▶ Information supplied
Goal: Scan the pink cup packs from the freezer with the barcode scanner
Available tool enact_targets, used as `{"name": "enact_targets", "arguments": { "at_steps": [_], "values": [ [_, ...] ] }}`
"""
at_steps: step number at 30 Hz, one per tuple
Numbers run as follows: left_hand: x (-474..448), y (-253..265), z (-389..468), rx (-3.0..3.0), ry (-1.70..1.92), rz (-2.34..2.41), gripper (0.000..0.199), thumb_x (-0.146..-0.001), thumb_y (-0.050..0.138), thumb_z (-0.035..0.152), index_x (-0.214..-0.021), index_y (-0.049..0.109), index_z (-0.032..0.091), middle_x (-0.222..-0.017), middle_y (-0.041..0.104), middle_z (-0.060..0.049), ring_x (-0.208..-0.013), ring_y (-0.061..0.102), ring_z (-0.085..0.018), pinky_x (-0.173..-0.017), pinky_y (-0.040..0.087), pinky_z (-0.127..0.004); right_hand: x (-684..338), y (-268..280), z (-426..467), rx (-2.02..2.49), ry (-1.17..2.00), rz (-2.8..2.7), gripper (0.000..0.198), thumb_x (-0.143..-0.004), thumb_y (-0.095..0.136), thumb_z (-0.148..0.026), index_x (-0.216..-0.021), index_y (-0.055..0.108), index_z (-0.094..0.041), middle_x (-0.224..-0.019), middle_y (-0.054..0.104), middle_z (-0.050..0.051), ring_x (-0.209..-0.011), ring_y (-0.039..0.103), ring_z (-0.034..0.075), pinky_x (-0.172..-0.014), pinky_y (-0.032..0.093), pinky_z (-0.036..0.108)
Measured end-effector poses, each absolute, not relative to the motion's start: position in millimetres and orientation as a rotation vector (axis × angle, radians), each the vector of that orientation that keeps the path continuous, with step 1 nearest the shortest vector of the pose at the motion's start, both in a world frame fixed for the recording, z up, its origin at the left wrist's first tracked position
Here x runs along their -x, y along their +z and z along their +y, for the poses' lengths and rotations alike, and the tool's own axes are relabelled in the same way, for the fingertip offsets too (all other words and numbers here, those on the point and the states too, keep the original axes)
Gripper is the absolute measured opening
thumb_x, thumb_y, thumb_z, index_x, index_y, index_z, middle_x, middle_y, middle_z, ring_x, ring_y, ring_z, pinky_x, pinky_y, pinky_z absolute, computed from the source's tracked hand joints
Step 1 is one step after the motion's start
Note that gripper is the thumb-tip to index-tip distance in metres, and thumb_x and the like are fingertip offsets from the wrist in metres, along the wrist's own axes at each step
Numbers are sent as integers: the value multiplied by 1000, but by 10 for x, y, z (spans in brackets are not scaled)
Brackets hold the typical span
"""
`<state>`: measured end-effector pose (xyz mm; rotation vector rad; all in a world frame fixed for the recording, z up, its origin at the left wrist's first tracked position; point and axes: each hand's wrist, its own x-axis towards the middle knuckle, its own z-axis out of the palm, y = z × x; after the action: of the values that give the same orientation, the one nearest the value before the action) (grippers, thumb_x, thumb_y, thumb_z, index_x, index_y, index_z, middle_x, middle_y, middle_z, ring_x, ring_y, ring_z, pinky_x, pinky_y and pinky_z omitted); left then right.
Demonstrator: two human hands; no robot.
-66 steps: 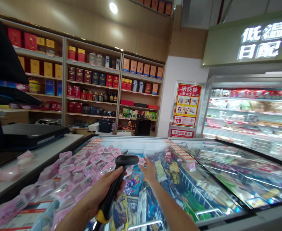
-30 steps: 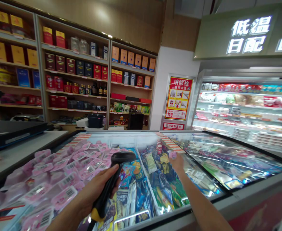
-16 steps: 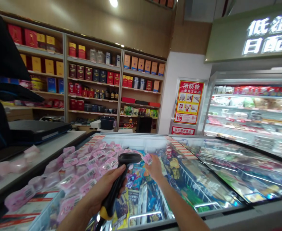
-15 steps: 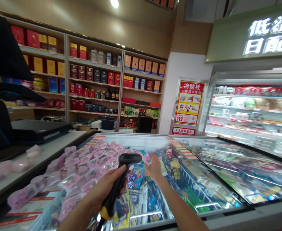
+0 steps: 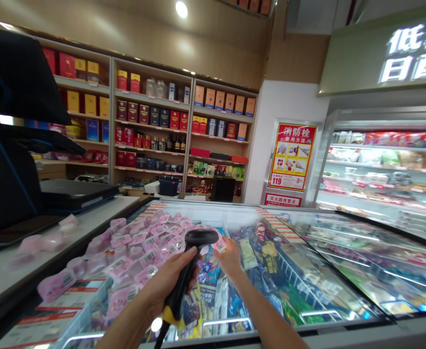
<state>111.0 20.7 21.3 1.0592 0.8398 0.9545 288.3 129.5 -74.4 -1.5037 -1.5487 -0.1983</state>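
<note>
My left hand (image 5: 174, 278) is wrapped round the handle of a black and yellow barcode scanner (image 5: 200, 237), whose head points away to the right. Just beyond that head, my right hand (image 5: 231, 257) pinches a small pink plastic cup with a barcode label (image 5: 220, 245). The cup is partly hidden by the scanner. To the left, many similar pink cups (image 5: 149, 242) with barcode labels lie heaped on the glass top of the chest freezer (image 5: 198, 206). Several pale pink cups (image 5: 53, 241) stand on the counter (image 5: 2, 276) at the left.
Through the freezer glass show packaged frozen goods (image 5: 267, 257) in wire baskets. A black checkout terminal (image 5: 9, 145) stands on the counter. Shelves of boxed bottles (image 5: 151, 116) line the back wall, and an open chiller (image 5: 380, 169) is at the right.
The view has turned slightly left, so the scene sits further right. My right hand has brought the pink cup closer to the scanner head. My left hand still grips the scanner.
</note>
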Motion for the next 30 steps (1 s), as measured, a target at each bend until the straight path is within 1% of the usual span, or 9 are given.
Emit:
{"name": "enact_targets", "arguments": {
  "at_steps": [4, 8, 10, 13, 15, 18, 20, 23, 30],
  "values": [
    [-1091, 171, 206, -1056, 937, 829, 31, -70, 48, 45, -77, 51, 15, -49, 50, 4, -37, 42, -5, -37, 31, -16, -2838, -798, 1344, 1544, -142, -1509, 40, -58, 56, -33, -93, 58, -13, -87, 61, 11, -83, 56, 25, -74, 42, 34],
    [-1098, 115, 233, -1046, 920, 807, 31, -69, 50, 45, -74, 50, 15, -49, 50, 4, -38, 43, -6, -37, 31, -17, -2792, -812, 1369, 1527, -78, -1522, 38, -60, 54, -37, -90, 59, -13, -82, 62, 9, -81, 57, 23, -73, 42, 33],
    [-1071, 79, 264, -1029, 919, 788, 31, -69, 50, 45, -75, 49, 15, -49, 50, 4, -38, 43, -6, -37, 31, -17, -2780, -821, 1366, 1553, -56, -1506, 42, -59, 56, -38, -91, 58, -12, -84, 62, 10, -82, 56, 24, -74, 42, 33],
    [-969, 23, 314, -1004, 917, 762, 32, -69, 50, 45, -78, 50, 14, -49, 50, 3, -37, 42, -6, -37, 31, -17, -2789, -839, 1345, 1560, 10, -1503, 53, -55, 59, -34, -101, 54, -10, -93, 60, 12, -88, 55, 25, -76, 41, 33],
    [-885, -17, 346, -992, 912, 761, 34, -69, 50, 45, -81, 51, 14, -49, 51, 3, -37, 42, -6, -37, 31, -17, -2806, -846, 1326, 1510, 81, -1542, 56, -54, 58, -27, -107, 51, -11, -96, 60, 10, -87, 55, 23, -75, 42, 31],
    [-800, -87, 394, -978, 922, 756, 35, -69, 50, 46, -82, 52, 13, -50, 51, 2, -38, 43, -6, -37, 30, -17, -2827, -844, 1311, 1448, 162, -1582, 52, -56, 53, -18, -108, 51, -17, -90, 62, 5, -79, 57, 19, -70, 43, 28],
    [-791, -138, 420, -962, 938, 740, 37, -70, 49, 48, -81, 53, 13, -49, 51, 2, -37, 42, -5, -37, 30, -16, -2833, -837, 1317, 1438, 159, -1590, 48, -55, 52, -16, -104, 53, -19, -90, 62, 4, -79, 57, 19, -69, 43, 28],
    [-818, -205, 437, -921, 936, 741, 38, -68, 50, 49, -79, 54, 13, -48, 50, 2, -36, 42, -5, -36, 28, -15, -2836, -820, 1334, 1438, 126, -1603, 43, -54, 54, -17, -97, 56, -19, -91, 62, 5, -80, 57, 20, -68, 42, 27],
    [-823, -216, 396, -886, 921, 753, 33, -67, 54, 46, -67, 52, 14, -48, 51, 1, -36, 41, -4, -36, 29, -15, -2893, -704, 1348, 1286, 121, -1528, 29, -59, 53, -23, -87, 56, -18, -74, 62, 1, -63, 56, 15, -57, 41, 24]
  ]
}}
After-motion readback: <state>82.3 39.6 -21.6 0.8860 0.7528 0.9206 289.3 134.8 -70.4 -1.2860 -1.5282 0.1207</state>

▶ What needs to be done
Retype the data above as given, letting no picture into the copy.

▶ Written solution
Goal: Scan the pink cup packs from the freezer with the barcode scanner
Available tool enact_targets, used as `{"name": "enact_targets", "arguments": { "at_steps": [_], "values": [ [_, ...] ] }}`
"""
at_steps: step number at 30 Hz, one per tuple
Numbers run as follows: left_hand: x (-474..448), y (-253..265), z (-389..468), rx (-3.0..3.0), ry (-1.70..1.92), rz (-2.34..2.41), gripper (0.000..0.199), thumb_x (-0.146..-0.001), thumb_y (-0.050..0.138), thumb_z (-0.035..0.152), index_x (-0.214..-0.021), index_y (-0.049..0.109), index_z (-0.032..0.091), middle_x (-0.222..-0.017), middle_y (-0.041..0.104), middle_z (-0.060..0.049), ring_x (-0.208..-0.013), ring_y (-0.061..0.102), ring_z (-0.085..0.018), pinky_x (-0.173..-0.017), pinky_y (-0.040..0.087), pinky_z (-0.127..0.004); right_hand: x (-684..338), y (-268..280), z (-426..467), rx (-2.02..2.49), ry (-1.17..2.00), rz (-2.8..2.7), gripper (0.000..0.198), thumb_x (-0.143..-0.004), thumb_y (-0.095..0.136), thumb_z (-0.148..0.026), index_x (-0.216..-0.021), index_y (-0.055..0.108), index_z (-0.094..0.041), middle_x (-0.224..-0.019), middle_y (-0.054..0.104), middle_z (-0.050..0.051), ring_x (-0.209..-0.011), ring_y (-0.039..0.103), ring_z (-0.034..0.075), pinky_x (-0.172..-0.014), pinky_y (-0.032..0.093), pinky_z (-0.036..0.108)
Measured end-effector poses, each absolute, not relative to the motion's start: position in millimetres and orientation as a rotation vector (axis × angle, radians), each the vector of that orientation that keeps the path continuous, with step 1 nearest the shortest vector of the pose at the motion's start, both in a world frame fixed for the recording, z up, its origin at the left wrist's first tracked position
Here x runs along their -x, y along their +z and z along their +y, for the poses' lengths and rotations alike, and the tool's own axes are relabelled in the same way, for the fingertip offsets too (all other words and numbers here, those on the point and the states too, keep the original axes)
Gripper is the absolute measured opening
thumb_x, thumb_y, thumb_z, index_x, index_y, index_z, middle_x, middle_y, middle_z, ring_x, ring_y, ring_z, pinky_x, pinky_y, pinky_z absolute, computed from the source's tracked hand joints
Step 1 is one step after the motion's start
Note that gripper is the thumb-tip to index-tip distance in metres, and thumb_x and the like are fingertip offsets from the wrist in metres, along the wrist's own axes at each step
Numbers are sent as integers: the value multiplied by 1000, but by 10 for x, y, z (spans in brackets are not scaled)
Brackets hold the typical span
"""
`<state>`: measured end-effector pose (xyz mm; rotation vector rad; all in a world frame fixed for the recording, z up, its origin at the left wrist's first tracked position; point and axes: each hand's wrist, its own x-axis towards the middle knuckle, its own z-axis out of the palm, y = z × x; after the action: of the values that give the same orientation, the one nearest the value before the action) (grippers, thumb_x, thumb_y, thumb_z, index_x, index_y, index_z, middle_x, middle_y, middle_z, ring_x, ring_y, ring_z, pinky_x, pinky_y and pinky_z omitted); left then right.
Demonstrator: two human hands; no robot.
-66 steps: 
-30 steps: 
-16 steps: 
-15 steps: 
+0 steps: 
<state>111.0 20.7 21.3 1.0592 0.8398 0.9545 288.3 129.5 -74.4 -1.5037 -1.5487 -0.1983</state>
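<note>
My left hand (image 5: 174, 278) is wrapped round the handle of a black and yellow barcode scanner (image 5: 200, 237), whose head points away to the right. Just beyond that head, my right hand (image 5: 231, 257) pinches a small pink plastic cup with a barcode label (image 5: 220, 245). The cup is partly hidden by the scanner. To the left, many similar pink cups (image 5: 149, 242) with barcode labels lie heaped on the glass top of the chest freezer (image 5: 198, 206). Several pale pink cups (image 5: 53, 241) stand on the counter (image 5: 2, 276) at the left.
Through the freezer glass show packaged frozen goods (image 5: 267, 257) in wire baskets. A black checkout terminal (image 5: 9, 145) stands on the counter. Shelves of boxed bottles (image 5: 151, 116) line the back wall, and an open chiller (image 5: 380, 169) is at the right.
The view has turned slightly left, so the scene sits further right. My right hand has brought the pink cup closer to the scanner head. My left hand still grips the scanner.
</note>
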Motion for the next 30 steps (1 s), as measured, a target at each bend until the straight path is within 1% of the usual span, or 9 are given.
Emit:
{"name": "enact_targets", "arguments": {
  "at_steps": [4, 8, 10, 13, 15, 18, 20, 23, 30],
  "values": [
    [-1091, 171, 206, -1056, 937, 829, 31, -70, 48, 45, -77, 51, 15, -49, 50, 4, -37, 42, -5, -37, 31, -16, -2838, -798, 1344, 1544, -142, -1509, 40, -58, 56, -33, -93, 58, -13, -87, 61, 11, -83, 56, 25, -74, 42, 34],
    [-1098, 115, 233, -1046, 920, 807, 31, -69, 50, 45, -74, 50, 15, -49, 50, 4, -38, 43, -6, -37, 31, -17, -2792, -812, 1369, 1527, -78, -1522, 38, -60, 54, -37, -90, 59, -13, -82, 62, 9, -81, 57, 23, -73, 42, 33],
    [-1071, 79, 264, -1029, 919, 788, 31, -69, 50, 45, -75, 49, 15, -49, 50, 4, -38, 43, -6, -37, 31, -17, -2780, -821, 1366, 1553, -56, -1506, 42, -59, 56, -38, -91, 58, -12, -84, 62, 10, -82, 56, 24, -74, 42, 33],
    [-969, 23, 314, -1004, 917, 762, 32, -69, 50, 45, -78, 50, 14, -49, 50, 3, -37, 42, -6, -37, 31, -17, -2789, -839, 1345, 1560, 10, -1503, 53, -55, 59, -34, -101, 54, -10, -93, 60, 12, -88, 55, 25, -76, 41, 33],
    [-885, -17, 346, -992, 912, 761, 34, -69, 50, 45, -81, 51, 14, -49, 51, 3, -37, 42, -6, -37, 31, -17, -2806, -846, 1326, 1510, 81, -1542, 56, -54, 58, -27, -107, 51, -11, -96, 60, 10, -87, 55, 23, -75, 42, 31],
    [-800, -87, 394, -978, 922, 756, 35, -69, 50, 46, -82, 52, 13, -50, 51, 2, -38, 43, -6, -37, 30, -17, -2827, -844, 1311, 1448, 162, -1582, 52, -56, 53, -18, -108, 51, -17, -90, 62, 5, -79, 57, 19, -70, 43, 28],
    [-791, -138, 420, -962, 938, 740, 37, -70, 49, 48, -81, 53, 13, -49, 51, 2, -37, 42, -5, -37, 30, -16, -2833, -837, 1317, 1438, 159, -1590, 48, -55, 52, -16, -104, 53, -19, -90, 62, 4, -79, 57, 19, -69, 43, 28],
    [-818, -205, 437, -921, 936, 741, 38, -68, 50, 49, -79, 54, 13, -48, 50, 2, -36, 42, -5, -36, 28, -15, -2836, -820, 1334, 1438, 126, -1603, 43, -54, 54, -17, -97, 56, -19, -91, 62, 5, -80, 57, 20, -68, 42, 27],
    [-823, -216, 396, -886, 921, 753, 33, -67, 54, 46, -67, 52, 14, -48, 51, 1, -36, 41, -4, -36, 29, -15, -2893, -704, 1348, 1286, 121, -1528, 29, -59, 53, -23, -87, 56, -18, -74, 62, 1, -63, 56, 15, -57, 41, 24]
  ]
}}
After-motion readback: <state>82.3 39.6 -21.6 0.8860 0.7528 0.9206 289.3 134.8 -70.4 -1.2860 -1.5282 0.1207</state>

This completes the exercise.